What happened

Shares of Terns Pharmaceuticals (TERN 2.32%) were up 30.7% for the week Thursday afternoon after being up as much as 37.2% for the week, according to data provided by S&P Global Market Intelligence. The healthcare stock closed at $8.92 last week and rose to as high as $12.42 on Wednesday, its 52-week high.

So what

The clinical-stage biopharmaceutical company released its fourth-quarter and full-year earnings on Monday. The company doesn't have any marketed products yet and has no revenue, but it has strengthened its cash position to $283.1 million, enough, it says, to fund operations into 2026.

The company focuses on therapies to treat various oncology targets, obesity, and non-alcoholic steatohepatitis (NASH), an inflammatory disease of the liver that is the second-leading cause of liver transplantation. The company's lead NASH therapy is TERN-501 and the company said in its earnings release that it expects data from its phase 2a trial to treat NASH midway through this year. The company also has TERN-601 and its TERN-801 series, both obesity drugs in the preclinical stage, as well as TERN-701, which is in a phase 1 trial to treat chronic myeloid leukemia.

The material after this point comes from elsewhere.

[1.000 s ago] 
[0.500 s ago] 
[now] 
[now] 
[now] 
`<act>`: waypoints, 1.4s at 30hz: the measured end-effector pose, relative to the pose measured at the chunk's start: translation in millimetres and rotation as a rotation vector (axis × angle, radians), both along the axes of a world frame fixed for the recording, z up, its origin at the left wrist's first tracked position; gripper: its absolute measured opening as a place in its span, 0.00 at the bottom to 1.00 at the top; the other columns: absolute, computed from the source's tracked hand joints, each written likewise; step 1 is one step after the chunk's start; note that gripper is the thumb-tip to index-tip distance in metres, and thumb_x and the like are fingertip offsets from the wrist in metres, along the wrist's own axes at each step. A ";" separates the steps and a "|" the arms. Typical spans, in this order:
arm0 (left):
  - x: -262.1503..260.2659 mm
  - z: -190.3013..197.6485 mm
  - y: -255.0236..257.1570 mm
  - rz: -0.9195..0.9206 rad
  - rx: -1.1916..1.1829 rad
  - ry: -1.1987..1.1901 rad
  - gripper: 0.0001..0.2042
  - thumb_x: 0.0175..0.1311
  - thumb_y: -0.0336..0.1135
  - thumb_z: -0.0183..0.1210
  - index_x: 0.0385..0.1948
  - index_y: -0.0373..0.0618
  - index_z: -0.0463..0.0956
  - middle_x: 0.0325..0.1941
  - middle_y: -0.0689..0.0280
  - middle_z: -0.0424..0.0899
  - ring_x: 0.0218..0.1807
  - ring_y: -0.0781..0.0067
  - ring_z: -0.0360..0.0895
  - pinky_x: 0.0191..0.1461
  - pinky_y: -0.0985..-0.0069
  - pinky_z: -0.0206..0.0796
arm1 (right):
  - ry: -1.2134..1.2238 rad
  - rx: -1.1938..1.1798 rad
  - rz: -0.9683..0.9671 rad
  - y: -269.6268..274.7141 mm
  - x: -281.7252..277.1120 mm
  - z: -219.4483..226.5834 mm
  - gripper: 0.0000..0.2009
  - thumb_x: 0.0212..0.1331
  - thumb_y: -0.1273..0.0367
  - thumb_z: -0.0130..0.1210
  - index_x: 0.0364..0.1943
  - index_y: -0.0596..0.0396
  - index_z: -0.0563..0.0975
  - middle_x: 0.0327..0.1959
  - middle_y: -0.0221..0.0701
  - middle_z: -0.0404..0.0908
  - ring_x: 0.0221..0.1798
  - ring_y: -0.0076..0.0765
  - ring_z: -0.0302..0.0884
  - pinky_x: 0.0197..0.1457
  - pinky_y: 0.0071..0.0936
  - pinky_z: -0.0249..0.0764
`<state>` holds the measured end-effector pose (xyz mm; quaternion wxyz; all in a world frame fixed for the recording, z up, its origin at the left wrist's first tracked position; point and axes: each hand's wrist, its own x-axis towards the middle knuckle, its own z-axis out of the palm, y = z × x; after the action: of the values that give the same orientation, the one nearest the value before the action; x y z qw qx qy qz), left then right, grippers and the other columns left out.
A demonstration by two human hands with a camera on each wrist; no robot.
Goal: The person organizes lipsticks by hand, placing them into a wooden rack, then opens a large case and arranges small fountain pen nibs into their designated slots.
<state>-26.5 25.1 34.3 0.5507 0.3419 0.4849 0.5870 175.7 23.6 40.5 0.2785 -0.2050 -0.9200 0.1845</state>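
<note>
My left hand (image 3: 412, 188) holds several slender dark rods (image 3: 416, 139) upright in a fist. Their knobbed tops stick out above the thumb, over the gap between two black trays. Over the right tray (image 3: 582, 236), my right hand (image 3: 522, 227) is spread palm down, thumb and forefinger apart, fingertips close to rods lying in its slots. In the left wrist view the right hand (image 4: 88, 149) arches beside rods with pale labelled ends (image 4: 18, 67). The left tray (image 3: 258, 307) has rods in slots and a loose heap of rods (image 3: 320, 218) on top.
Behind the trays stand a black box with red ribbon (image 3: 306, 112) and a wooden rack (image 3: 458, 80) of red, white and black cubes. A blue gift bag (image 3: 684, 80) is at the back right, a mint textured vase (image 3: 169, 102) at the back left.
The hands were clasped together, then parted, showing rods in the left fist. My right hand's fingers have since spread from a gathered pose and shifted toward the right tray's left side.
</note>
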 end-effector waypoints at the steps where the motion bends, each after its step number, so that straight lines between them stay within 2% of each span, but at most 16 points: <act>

Terns also announced on Monday it was hiring Emil Kuriakose as a new chief medical officer (CMO) in charge of its oncology programs, effective May 1. Kuriakose, most recently the CMO at Calithera Biosciences, has also worked in developing oncology therapies at Novartis.

Now what

The news that TERN-501 expects a midyear top-line readout on its phase 2a trial is significant because there is no approved drug yet to treat NASH and according to data by Precision Reports, the NASH market size is expected to have a compound annual growth rate of 48.4% between 2022 and 2029, becoming a $47.61 billion market by that time. According to the NASH Education Program, the disease is expected to become the leading cause of liver transplantation by 2025.